Photo courtesy Gordon-Conwell Theological Seminary
The campus at Gordon-Conwell Theological Seminary in Charlotte, N.C.
January 19, 2010 | As president of Gordon-Conwell Theological Seminary in South Hamilton, Mass., Robert E. Cooley took a surprising approach when the school opened a satellite campus in Charlotte, N.C., in 1991. To make it possible for more students to go to the school, he decided the school would go to the students.
The strategy: Focus on non-traditional education for working adults. Students would come to class on weekends or at night. During the week they could continue their studies at home, meeting with groups of students in their area. The aim was to shape a seminary education around the lives and jobs of adult students.
Now the wider reach in theological education pioneered at GCTS-Charlotte is about to be extended beyond its corner of the Southeast to students around the country and the world. The new goal is to reach adults who couldn’t obtain formal theological training because they were either too far from a seminary or too busy with ministry or other work.
The seminary will do that by using new communication technology to transmit Gordon-Conwell’s tradition of theological education, said Joel Harlow, an adjunct professor of biblical languages at GCTS-Charlotte and a veteran in distance education.
“We don’t intend to do anything radically different than what we’re doing now, but we want to do it better and smarter and do it for more people,” Harlow said.
GCTS-Charlotte is making the evolution through a pilot project supported by a $500,000 matching grant from the Kern Family Foundation of Waukesha, Wis. The grant was one of six the foundation gave to theological schools in early 2009 under a program called “Leading Through Change: Innovation in Theological Schools.”
At GCTS-Charlotte, the innovation will combine Internet-based communication with a concentrated residential component to create something educators call “hybrid” distance education. The hybrid version will require students to be on campus only two or three weeks a year. That will expand the potential student body from those close enough to commute monthly to anyone who can get to Charlotte for a few weeks annually.
“We’re not proposing that people never come to our campus. This is not a University of Phoenix model,” Harlow said. “This will be akin to a doctorate of ministry model in which students spend two weeks every year on campus and then work in subgroups in their area.”

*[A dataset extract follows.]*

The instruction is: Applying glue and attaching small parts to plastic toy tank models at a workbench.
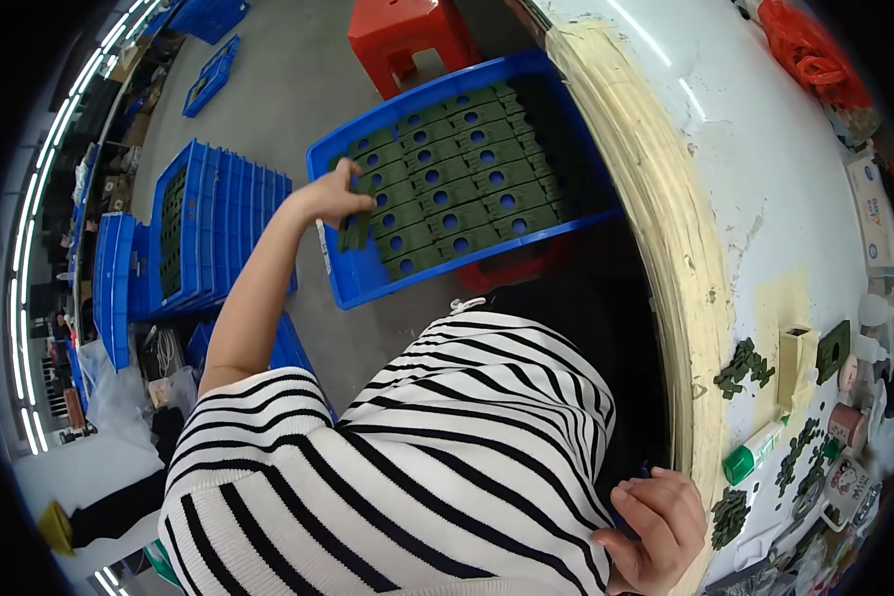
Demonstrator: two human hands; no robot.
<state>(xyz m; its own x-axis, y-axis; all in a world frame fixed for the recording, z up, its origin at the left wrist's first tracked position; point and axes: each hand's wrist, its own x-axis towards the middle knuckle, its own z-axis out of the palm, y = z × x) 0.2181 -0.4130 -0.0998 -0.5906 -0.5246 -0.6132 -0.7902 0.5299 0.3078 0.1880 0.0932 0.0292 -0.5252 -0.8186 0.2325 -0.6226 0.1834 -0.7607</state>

The technical side of connecting new technology to a new approach to teaching at GCTS-Charlotte will be handled by Harlow. Prior to returning to GCTS-Charlotte to teach -- he earned his master's of theological studies there in 1993 -- Harlow taught for nine years at Reformed Theological Seminary in Charlotte, where he specialized in online education. Over the years, he has taught nearly 1,000 online Greek and Hebrew students from around the world.

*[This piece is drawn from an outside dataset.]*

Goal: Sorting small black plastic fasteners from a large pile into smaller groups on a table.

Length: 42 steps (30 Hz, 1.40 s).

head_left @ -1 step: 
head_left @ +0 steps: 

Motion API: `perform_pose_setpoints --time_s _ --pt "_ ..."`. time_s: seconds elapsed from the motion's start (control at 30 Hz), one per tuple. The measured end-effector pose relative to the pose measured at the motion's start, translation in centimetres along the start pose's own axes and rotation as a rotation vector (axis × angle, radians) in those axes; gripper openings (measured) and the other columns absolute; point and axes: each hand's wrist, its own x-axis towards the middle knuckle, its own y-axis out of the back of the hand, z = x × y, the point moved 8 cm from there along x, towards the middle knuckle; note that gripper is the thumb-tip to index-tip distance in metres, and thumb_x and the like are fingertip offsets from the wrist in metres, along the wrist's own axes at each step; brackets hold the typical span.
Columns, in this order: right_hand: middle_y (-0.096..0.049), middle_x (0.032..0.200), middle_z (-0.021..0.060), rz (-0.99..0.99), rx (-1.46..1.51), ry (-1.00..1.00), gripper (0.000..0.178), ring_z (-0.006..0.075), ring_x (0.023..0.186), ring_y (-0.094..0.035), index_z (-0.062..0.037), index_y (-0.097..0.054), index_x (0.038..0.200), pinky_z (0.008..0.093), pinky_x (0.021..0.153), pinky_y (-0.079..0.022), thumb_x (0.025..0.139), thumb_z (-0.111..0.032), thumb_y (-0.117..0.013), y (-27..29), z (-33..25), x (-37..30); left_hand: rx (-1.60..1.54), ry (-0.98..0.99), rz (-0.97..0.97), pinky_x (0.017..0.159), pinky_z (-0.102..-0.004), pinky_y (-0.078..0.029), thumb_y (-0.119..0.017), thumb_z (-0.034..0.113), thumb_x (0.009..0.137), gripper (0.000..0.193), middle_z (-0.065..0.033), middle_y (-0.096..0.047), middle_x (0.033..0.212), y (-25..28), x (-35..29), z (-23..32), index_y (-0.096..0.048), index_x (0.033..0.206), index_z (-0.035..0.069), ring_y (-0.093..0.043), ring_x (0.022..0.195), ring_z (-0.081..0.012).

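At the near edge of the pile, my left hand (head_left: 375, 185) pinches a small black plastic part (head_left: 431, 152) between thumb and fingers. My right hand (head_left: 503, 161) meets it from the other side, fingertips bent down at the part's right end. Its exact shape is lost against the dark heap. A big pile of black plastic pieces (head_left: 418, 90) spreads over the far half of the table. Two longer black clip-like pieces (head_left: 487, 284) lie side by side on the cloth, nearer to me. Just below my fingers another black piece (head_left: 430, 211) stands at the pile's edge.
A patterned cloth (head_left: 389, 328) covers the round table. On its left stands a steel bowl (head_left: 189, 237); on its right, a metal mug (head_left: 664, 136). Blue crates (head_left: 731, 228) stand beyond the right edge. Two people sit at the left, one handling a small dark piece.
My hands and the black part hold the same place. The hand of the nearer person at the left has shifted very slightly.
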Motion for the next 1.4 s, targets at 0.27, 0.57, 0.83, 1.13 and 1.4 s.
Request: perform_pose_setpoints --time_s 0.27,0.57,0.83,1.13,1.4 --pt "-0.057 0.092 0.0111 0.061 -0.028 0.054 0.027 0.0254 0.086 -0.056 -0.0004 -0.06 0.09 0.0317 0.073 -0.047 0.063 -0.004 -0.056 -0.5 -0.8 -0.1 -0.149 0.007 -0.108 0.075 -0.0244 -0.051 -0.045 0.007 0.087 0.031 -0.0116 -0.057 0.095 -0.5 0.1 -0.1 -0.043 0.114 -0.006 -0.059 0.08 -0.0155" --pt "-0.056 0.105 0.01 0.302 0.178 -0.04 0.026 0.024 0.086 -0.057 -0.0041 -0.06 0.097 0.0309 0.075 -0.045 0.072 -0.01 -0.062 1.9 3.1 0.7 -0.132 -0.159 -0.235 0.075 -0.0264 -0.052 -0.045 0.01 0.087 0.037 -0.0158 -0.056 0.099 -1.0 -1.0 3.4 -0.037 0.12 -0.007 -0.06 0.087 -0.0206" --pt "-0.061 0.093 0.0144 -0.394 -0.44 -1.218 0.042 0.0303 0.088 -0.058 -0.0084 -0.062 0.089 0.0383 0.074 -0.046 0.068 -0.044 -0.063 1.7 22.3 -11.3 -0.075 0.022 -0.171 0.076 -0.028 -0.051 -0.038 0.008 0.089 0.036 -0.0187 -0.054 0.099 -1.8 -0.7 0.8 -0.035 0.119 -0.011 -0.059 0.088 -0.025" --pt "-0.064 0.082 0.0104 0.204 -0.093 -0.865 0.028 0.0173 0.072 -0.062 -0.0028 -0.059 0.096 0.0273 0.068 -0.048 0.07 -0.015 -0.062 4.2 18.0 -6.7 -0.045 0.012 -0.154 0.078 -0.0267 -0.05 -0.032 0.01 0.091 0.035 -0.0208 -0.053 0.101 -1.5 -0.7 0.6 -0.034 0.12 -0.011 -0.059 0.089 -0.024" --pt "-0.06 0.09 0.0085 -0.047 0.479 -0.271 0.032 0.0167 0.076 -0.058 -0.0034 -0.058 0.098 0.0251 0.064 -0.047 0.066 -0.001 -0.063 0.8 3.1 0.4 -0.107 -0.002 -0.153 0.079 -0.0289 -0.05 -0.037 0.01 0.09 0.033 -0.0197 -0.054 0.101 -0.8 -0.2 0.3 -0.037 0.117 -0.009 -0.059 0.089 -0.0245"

The new generation of distance learning will take advantage of technology not just to make theological education more accessible, but also to engage students in new ways, he said. Harlow said the new kind of online education contemplated at GCTS-Charlotte will change the methods of teaching and the tempo of learning.
In a traditional class, Harlow said, a teacher might give a 15-minute introduction to Martin Luther and students would take notes and try to absorb the information. In an online class, he said, students can replay the introduction until they fully understand it.

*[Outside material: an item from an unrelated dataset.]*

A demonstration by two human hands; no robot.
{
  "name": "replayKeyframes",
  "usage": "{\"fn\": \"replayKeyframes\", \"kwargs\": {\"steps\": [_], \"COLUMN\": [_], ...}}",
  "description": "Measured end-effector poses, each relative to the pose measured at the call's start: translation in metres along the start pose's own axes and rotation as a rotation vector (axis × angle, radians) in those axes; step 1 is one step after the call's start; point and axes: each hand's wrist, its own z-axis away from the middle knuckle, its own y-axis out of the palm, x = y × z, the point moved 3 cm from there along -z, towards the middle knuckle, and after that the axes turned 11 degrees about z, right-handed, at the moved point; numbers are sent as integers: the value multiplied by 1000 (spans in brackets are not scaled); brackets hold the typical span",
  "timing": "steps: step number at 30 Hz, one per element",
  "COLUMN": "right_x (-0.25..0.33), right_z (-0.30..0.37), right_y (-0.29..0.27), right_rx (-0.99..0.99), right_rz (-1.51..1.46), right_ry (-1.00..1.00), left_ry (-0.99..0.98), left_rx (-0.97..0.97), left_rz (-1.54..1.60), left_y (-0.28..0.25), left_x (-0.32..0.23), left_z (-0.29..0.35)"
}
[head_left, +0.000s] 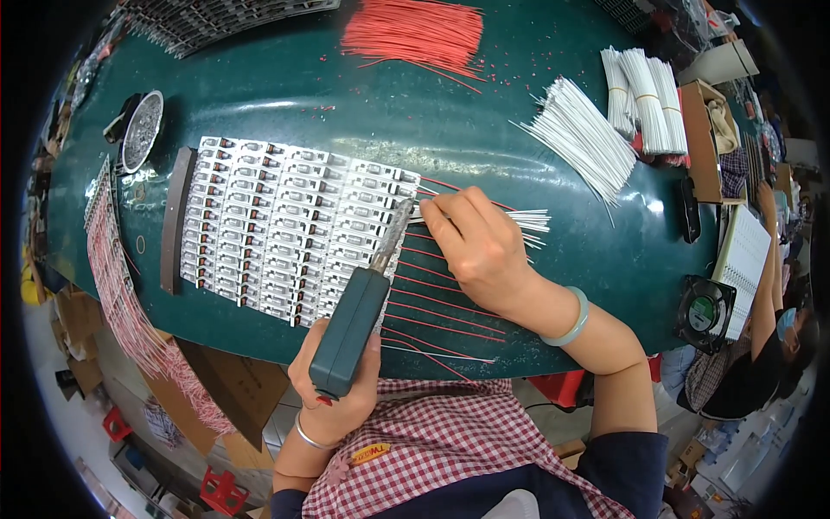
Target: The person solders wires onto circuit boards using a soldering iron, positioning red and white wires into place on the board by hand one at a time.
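Note:
My left hand point(303, 374) is wrapped round the dark green handle of a soldering gun point(347, 333). Its metal tip reaches the upper right edge of a white circuit board panel point(298, 227), which carries rows of small components. Closed on a thin bunch of white wires point(533, 221), my right hand point(484, 249) sits at the same edge, its fingertips close to the soldering tip. Whether a single wire is pinched apart from the bunch is hidden. Several red wires point(450, 298) run rightward from the panel's edge, below my right hand. One loose-looking white wire lies lowest.
A brown bar point(179, 221) lies along the panel's left side. Beyond it stands a metal bowl point(143, 131). Red wires point(413, 33) are piled at the far side, white wires point(581, 143) at the right. A small black fan point(705, 311) stands at the right edge, near another person point(735, 381).

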Motion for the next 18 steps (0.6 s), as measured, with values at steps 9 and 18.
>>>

“Traditionally, the student got one shot at grasping that information,” Harlow said. “This way the students can go back and look at it 30 times if they want.”
Online classes allow students to learn at their own pace and better prepare them when they do meet in a classroom. Instead of hearing new material there, students work through content they’ve already seen and reviewed, Harlow said.
“In class we do problem-solving instead of lecturing,” Harlow said. “It’s a tutoring session on steroids.”
A new approach to online theological education would appeal to Nic Uebel. He’s commuting twice a month from Blacksburg, Va., to Charlotte as he pursues a master’s degree in biblical studies at GCTS-Charlotte . The drive is three hours each way.
“I think it would definitely be helpful. Obviously driving down there isn’t my favorite thing, especially being away from my home and my wife once or twice a month,’’ said Uebel, 27, who holds a degree in computer engineering from Virginia Tech. Uebel recently returned to his alma mater to work in the Baptist Collegiate Ministries program there.
That approach would work for Uebel, who said he appreciates the direct contact he has with professors during his weekends on campus. Even if the school didn’t require his presence, he said he would have gone anyway in his first year to develop a sense of the school and his teachers.
“That’s something I really have valued this semester, to hear them talk about their life and what they have done in ministry,” he said.
GCTS-Charlotte hopes to find a way to offer students far beyond Uebel’s commuting range a combination of rapid and easy Internet access to classes, discussions and videos, limited commuting and a concentrated period of onsite contact with teachers.
So reaching out online won’t mean a complete separation from campus. For one, the seminary’s accrediting agency, the Association of Theological Schools, won’t allow advanced degrees in programs that are completely online.